Liguria. Torna d’attualità il problema legato alla apertura festive dei negozi. Recentemente sono state depositate in Parlamento più di 150.000 firme, raccolte nell’ ambito della campagna “Libera la domenica” promossa da CONFESERCENTI e FEDERSTRADA per presentare la proposta di legge di iniziativa popolare che si propone di cambiare la normativa sulle liberalizzazioni e riportare nelle competenze delle Regioni le decisioni sulle aperture domenicali degli esercizi commerciali.

“L’apertura domenicale – sottolinea Siri – può portare vantaggi alla grande distribuzione e non certo ai piccoli negozi che non riescono a competere con i grandi centri commerciali ma, soprattutto, non riescono a far fronte all’aumento dei costi dovuti ai dipendenti che lavorano nei festivi. Tant’è che da quando è entrato in vigore il Decreto Salva Italia a fine 2011, 135.000 attività commerciali hanno chiuso i battenti.
Ma accanto a questo aspetto economico ne emerge un altro: quello legato alla questione sociale, che forse è ancora più allarmante, in quanto i tantissimi imprenditori che svolgono attività di commercio al dettaglio ed i loro relativi dipendenti rischiano di non avere più tempo e spazio per le proprie famiglie. Ritmi serrati di lavoro impediscono alle persone, ed alle famiglie, di stare insieme, e rubare anche solo un giorno alla famiglia potrebbe rappresentare una minaccia alla sua unità e potrebbe far perdere del tutto quei valori e principi che purtroppo al giorno d’oggi sono sempre più in pericolo.

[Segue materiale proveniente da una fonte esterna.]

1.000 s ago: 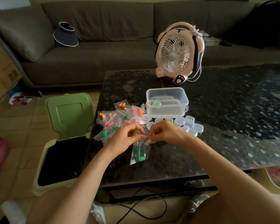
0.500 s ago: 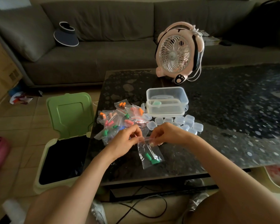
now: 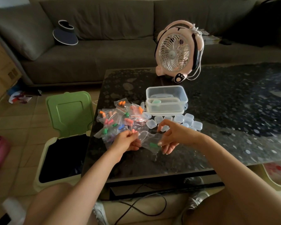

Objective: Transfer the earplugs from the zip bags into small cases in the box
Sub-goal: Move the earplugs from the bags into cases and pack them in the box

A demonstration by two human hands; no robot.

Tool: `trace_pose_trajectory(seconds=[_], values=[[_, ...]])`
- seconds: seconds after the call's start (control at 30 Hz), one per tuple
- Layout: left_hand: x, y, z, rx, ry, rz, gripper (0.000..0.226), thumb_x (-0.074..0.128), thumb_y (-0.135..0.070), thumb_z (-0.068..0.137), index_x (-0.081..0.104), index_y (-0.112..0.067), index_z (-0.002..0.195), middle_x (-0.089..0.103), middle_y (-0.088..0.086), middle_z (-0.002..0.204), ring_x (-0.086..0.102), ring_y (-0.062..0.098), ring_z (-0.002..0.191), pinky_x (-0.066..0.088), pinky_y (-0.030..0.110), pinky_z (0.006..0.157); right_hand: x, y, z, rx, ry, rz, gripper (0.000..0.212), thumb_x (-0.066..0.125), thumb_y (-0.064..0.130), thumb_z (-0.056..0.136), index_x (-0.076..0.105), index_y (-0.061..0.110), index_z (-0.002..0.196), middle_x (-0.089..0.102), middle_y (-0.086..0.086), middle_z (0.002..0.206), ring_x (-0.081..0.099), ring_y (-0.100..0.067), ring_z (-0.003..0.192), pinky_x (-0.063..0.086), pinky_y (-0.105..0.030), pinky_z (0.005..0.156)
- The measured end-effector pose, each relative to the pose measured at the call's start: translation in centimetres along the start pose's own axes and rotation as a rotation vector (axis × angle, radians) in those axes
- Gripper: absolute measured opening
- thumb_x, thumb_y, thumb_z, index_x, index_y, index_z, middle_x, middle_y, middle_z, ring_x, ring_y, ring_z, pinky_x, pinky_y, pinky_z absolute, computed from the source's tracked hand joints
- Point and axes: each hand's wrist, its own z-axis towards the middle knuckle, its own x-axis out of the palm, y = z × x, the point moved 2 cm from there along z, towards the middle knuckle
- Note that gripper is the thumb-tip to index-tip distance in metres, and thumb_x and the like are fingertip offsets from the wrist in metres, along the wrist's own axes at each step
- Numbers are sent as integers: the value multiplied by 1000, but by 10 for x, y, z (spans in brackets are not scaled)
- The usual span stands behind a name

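1. Head view, hands: my left hand (image 3: 128, 141) pinches the left edge of one zip bag (image 3: 148, 138). My right hand (image 3: 170, 137) pinches its right end between the thumb and the fingers underneath.
2. The bag hangs stretched between the two hands just above the table (image 3: 234, 111), with its long axis roughly left to right.
3. Key relation: the green earplugs (image 3: 153, 145) sit at the bag's right end, right against my right thumb. The mouth looks to be on the upper left side, but I can't tell for sure.
4. There is a pink bit at my left fingertips. I can't tell if it's held or part of the bag pile (image 3: 117, 120) behind.
5. The small cases (image 3: 178, 118) lie just beyond my right hand, so that hand is nearer to them. The box (image 3: 166, 99) is behind them, farther away.
6. Judgement: the earplugs must slide leftward or up to the mouth before going into a case.
7. Materials:
   - The bag is thin, clear, crinkly film and floppy.
   - The earplugs are soft foam, short cylinders.
   - The cases are hard, translucent, rounded squares.
   - The box is clear, rigid plastic and rectangular.
   - The table is a glossy black speckled top.
8. Rest: a pink fan (image 3: 177, 51) stands at the table's far edge. A bin (image 3: 70, 112) with a raised green lid stands to the left.
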Motion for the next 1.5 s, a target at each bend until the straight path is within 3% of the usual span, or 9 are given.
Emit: trace_pose_trajectory(seconds=[0.17,0.37,0.47,0.57,0.73,0.93,1.13,1.3,1.5], values=[[10,2,-1,-114,2,-118,10,53,-10,94,57,-6,86,64,5,67,62,8,54,51,19,48,-8,0,-10,-123,-31,23,20,65,-11,79,60,-1,96,73,-15,82,71,-32,78,59,-41,75],[23,1,-4,-193,3,-170,13,53,-12,95,55,-5,85,63,4,56,60,6,44,50,17,42,-12,-1,-9,-164,-207,95,6,66,-6,80,64,0,81,72,-19,76,70,-24,61,60,-30,59],[26,0,-4,-218,0,-133,14,54,-14,94,56,-4,86,64,8,66,59,5,44,49,17,41,-13,2,-8,-210,-320,22,15,71,-1,78,60,3,69,69,-9,60,66,-17,49,56,-24,51],[25,0,-2,-256,-35,-119,15,57,-15,93,58,-2,85,65,6,60,59,5,42,47,17,39,-14,4,-5,-254,-395,-7,20,73,0,76,57,4,65,65,-2,51,60,-11,43,52,-22,49],[24,-2,-3,-317,-68,-151,17,56,-11,93,57,1,81,61,2,44,56,4,35,45,15,35,-15,8,-2,-346,-423,35,15,69,-2,79,61,4,68,65,-2,53,60,-11,46,54,-22,52],[24,-2,-3,-316,-88,-167,15,56,-11,93,57,-1,81,62,2,45,56,5,36,46,15,36,-15,9,2,-313,-476,-65,14,72,4,78,64,8,68,67,-5,62,61,-7,49,55,-20,55],[26,-1,-2,-284,-99,-142,16,55,-13,94,56,-1,84,61,1,44,57,5,36,47,16,37,-14,10,3,-259,-409,-86,25,78,4,72,59,15,84,64,-5,75,63,-12,55,54,-23,54],[29,3,-1,-236,-110,-129,14,49,-15,98,53,-6,88,64,9,62,62,10,42,51,20,41,24,-22,5,209,-94,-420,55,84,9,67,43,11,103,63,-13,79,66,-23,53,58,-33,52],[29,5,-1,-241,-122,-96,16,50,-19,97,56,-4,98,63,8,73,61,8,45,47,17,40,36,-32,18,10,-116,-480,29,79,8,73,58,6,94,61,-4,81,63,-14,57,59,-29,54]])
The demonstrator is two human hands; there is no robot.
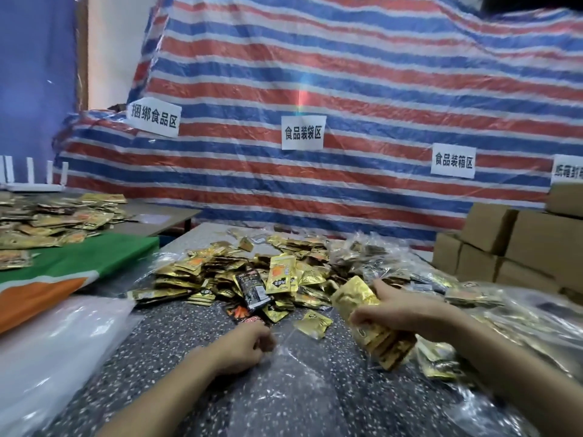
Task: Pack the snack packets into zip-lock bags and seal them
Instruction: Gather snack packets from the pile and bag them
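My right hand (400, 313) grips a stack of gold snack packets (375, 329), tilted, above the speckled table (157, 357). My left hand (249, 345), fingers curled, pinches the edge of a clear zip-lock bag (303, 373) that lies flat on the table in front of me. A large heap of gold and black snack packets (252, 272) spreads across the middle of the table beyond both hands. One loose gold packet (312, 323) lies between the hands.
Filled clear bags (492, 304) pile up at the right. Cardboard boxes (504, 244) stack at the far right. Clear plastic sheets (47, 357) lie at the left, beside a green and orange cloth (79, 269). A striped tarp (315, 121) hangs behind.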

Non dobbiamo, infine, dimenticare – continua Siri – l’aspetto religioso che racchiude la domenica; occorre recuperare quel significato originario che oggi pare scomparso e che è stato ricordato dallo stesso Cardinale Bagnasco durante i lavori del Consiglio Episcopale permanente del gennaio 2011 : “Non è assolutamente indifferente ne efficace parcellizzare il tempo del riposo in base alle leggi del mercato. La domenica, che nella tradizione del nostro Paese è dedicata alla famiglia e, se cristiana, al Signore nella comunità, non può essere sacrificata all’economia”. Insomma, le spietate leggi del mercato non devono prevaricare i valori umani e il concetto di familiarità. Rispettare la sacralità della domenica per mantenere più vivo il rapporto umano ed affettivo è un principio che vale non solo per il cattolico, per cui sono scontati i dettami della dottrina cristiana, ma anche per chi cattolico non è. A tal proposito è encomiabile la scelta di un imprenditore veneto che ha deciso di tener chiuso la domenica i suoi 500 punti vendita nella convinzione che l’imprenditore, pur dovendo guardare all’aspetto economico, ha comunque un’etica e dei doveri verso i lavoratori. Un’iniziativa partita dal Veneto e che sarebbe auspicabile venisse condivisa e seguita anche da altre Regioni.

E’, comunque, importante – conclude Siri – capire che l’apertura domenicale non va intesa come una regola ma piuttosto come un’eccezione e che la regolamentazione degli orari dei negozi deve essere compatibile con le esigenze degli imprenditori, dei lavoratori e delle famiglie, tenendo, comunque, conto delle esigenze territoriali”.